[Task to complete] Write out exactly the lines from the start of the entries through the one that contains "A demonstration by", including both.

[Stored records]
# # # #

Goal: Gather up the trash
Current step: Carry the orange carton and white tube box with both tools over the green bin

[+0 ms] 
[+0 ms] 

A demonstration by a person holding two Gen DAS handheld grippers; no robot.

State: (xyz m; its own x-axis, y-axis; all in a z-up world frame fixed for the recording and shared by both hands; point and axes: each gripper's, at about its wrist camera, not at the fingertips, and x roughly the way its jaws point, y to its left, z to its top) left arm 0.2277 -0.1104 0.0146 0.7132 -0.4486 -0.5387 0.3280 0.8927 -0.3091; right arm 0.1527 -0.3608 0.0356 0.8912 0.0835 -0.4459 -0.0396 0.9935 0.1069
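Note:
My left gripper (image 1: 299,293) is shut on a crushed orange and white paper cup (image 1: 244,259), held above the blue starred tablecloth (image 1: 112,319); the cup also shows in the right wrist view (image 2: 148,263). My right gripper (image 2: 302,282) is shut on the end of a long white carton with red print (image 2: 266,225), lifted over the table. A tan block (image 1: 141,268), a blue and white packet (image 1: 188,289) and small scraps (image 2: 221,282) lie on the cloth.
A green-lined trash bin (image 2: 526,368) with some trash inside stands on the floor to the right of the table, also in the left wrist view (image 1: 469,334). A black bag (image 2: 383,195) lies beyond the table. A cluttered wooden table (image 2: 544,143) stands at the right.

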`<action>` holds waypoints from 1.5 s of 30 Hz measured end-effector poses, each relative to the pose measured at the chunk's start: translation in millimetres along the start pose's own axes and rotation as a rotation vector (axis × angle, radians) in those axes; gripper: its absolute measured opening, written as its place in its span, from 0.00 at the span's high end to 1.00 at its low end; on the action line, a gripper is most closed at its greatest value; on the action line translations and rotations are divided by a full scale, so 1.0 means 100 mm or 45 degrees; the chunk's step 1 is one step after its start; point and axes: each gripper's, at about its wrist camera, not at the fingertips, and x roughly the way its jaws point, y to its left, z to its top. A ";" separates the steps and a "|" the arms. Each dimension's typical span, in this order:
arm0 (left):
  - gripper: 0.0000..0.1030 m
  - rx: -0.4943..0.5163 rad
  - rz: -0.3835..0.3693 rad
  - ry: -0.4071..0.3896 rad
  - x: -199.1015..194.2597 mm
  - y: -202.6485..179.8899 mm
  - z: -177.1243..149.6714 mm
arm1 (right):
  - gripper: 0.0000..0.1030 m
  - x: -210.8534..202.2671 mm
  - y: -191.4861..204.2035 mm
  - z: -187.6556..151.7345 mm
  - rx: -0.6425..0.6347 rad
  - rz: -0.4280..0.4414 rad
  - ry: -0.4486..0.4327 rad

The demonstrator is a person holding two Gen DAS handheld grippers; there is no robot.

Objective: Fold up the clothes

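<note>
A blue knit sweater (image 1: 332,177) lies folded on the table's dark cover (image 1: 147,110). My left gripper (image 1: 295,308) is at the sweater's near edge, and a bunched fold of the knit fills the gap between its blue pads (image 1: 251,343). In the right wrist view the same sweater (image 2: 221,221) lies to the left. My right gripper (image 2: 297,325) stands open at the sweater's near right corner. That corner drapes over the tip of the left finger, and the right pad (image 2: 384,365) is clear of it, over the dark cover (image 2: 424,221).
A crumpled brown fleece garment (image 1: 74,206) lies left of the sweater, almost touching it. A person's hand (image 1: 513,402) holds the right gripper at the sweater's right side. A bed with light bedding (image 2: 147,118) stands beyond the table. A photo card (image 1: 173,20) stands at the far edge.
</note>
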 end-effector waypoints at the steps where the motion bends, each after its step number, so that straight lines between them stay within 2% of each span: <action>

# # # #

[Result of the exercise]
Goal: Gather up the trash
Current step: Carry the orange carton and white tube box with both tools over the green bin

[+0 ms] 
[+0 ms] 

A demonstration by a person holding two Gen DAS handheld grippers; no robot.

Nothing further remains to be added to the answer.